Using the listing that follows, filter out every line lacking the string "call" and return the rest.
[RECORDED INFORMATION]
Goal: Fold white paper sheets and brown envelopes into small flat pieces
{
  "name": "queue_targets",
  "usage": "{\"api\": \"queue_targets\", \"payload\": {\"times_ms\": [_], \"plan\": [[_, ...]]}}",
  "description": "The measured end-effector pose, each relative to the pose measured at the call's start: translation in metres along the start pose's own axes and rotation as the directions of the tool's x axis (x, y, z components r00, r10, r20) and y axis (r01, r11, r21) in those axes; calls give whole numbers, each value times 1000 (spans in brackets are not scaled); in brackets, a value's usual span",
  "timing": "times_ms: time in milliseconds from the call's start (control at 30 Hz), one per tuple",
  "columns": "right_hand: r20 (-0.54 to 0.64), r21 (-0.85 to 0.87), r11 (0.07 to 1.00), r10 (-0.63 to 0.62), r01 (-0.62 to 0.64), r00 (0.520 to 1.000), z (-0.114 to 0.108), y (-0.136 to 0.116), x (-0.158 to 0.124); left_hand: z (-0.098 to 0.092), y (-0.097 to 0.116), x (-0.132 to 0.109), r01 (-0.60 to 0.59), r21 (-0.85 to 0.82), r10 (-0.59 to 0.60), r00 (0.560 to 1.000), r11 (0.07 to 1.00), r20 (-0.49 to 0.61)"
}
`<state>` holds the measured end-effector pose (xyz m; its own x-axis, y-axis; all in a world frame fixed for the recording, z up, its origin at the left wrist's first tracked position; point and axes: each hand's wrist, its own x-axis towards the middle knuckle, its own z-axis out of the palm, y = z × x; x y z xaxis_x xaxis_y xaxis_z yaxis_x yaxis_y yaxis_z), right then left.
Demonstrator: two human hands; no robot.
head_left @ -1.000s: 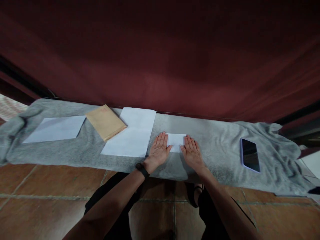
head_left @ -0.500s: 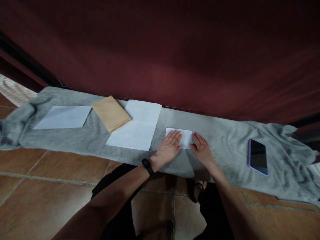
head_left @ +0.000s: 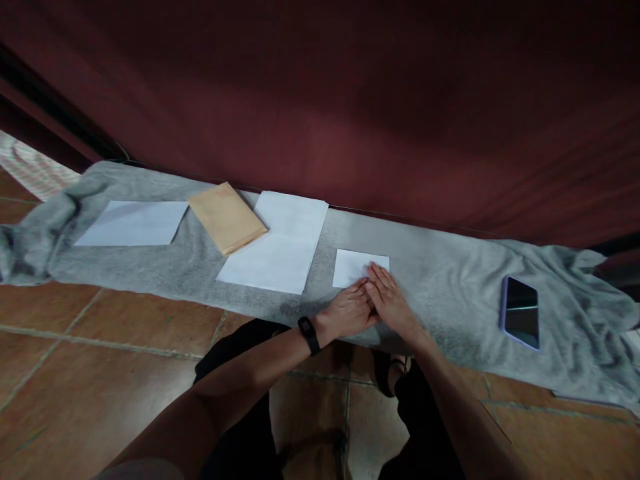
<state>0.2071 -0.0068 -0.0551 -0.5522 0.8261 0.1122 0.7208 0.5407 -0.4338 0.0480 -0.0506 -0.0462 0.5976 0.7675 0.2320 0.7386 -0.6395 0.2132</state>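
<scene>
Head view: the left hand (head_left: 350, 312) and right hand (head_left: 391, 304) lay flat and released at a small white paper (head_left: 359, 265).
The paper rested on the grey cloth (head_left: 440, 293) just beyond the fingertips, its long axis running left to right along the cloth. The hands touched side by side, grasping nothing, and hid its near right corner. A phone (head_left: 521, 312) lay well right of the right hand. Larger white sheets (head_left: 275, 247) and a brown envelope (head_left: 227, 217) lay left of the left hand.

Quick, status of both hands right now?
Left hand: open and flat, fingertips at the near edge of the small white paper, gripping nothing.
Right hand: open and flat, fingers resting on the same paper, gripping nothing.
</scene>
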Motion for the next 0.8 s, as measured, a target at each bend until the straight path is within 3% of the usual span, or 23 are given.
{"api": "queue_targets", "payload": {"times_ms": [333,600,800], "plan": [[-19,-101,994,46,-47,999,-1,14,2,1,1,-3,40,-34,-41,999,999,-7],[-85,-253,966,36,-57,996,-3,16,-6,-5,-17,-8,236,13,-237,972,972,6],[-91,-282,956,60,-83,994,-3,23,-9,-6,-32,-10,320,90,-323,946,943,20]]}}
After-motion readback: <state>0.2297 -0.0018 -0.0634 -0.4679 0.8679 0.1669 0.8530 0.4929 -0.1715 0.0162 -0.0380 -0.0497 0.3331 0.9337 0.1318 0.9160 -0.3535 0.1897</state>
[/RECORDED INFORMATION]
--- SOLUTION BELOW ---
  "description": "The measured end-effector pose, each relative to the pose measured at the call's start: translation in metres along the start pose's own axes and rotation as the directions of the tool's x axis (x, y, z components r00, r10, r20) and y axis (r01, r11, r21) in those axes; calls give whole numbers, each value times 1000 (spans in brackets are not scaled); in brackets, a value's usual span",
  "timing": "times_ms: time in milliseconds from the call's start (control at 30 Hz), one per tuple",

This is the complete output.